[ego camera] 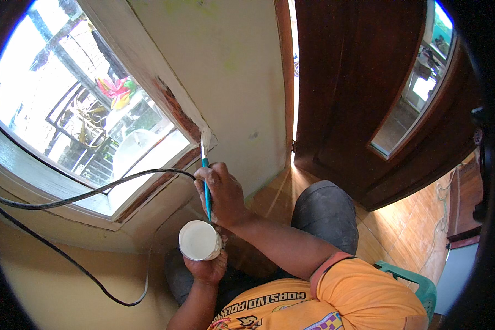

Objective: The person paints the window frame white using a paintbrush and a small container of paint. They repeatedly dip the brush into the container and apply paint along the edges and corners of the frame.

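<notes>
My right hand (227, 196) grips a thin paintbrush with a turquoise handle (207, 194). Its bristle end meets the lower corner of the window frame (206, 134), where whitish paint covers the wood. Brown, unpainted-looking patches (179, 111) run along the frame on both sides of that corner. Below, my left hand (207, 266) is wrapped around a white cup (200, 240) holding off-white paint or a similar coating, held above my lap. A black cable (107, 187) runs in front of the window and passes behind my right hand; whether it touches the hand I cannot tell.
The window pane (119, 123) shows metal railings and a bright flower-like ornament beyond. A pale wall (235, 70) separates it from a dark wooden door (334, 90) with a narrow glass panel. Wood-look floor tiles (392, 227) and a green plastic seat (425, 288) lie to my right.
</notes>
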Motion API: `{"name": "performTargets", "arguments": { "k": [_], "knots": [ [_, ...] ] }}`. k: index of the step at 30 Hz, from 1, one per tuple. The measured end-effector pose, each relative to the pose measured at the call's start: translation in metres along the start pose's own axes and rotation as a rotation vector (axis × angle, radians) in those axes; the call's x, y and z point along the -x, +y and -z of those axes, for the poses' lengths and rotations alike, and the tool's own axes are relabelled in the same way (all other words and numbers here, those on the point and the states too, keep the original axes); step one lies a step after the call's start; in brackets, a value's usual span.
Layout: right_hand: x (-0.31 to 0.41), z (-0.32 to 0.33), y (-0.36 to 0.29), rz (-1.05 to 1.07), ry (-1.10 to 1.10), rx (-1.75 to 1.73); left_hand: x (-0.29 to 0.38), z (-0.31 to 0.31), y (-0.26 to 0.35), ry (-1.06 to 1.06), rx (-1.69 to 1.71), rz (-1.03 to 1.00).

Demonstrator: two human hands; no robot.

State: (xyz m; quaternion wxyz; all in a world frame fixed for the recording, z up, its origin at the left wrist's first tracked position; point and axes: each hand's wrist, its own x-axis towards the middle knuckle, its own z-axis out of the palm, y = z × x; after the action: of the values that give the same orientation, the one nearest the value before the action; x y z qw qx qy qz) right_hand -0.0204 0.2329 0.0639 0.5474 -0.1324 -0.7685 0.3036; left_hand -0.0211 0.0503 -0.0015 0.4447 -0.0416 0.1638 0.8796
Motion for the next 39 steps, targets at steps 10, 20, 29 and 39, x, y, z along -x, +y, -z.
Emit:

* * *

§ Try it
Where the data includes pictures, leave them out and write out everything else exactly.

§ Completed task
[ego camera] 

Objective: The person paints the window frame white using a paintbrush and a small container of paint. They repeatedly dip the brush into the container and apply paint along the edges and corners of the frame.

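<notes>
My right hand (227, 196) grips a thin paintbrush with a turquoise handle (207, 194). Its bristle end meets the lower corner of the window frame (206, 134), where whitish paint covers the wood. Brown, unpainted-looking patches (179, 111) run along the frame on both sides of that corner. Below, my left hand (207, 266) is wrapped around a white cup (200, 240) holding off-white paint or a similar coating, held above my lap. A black cable (107, 187) runs in front of the window and passes behind my right hand; whether it touches the hand I cannot tell.
The window pane (119, 123) shows metal railings and a bright flower-like ornament beyond. A pale wall (235, 70) separates it from a dark wooden door (334, 90) with a narrow glass panel. Wood-look floor tiles (392, 227) and a green plastic seat (425, 288) lie to my right.
</notes>
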Motion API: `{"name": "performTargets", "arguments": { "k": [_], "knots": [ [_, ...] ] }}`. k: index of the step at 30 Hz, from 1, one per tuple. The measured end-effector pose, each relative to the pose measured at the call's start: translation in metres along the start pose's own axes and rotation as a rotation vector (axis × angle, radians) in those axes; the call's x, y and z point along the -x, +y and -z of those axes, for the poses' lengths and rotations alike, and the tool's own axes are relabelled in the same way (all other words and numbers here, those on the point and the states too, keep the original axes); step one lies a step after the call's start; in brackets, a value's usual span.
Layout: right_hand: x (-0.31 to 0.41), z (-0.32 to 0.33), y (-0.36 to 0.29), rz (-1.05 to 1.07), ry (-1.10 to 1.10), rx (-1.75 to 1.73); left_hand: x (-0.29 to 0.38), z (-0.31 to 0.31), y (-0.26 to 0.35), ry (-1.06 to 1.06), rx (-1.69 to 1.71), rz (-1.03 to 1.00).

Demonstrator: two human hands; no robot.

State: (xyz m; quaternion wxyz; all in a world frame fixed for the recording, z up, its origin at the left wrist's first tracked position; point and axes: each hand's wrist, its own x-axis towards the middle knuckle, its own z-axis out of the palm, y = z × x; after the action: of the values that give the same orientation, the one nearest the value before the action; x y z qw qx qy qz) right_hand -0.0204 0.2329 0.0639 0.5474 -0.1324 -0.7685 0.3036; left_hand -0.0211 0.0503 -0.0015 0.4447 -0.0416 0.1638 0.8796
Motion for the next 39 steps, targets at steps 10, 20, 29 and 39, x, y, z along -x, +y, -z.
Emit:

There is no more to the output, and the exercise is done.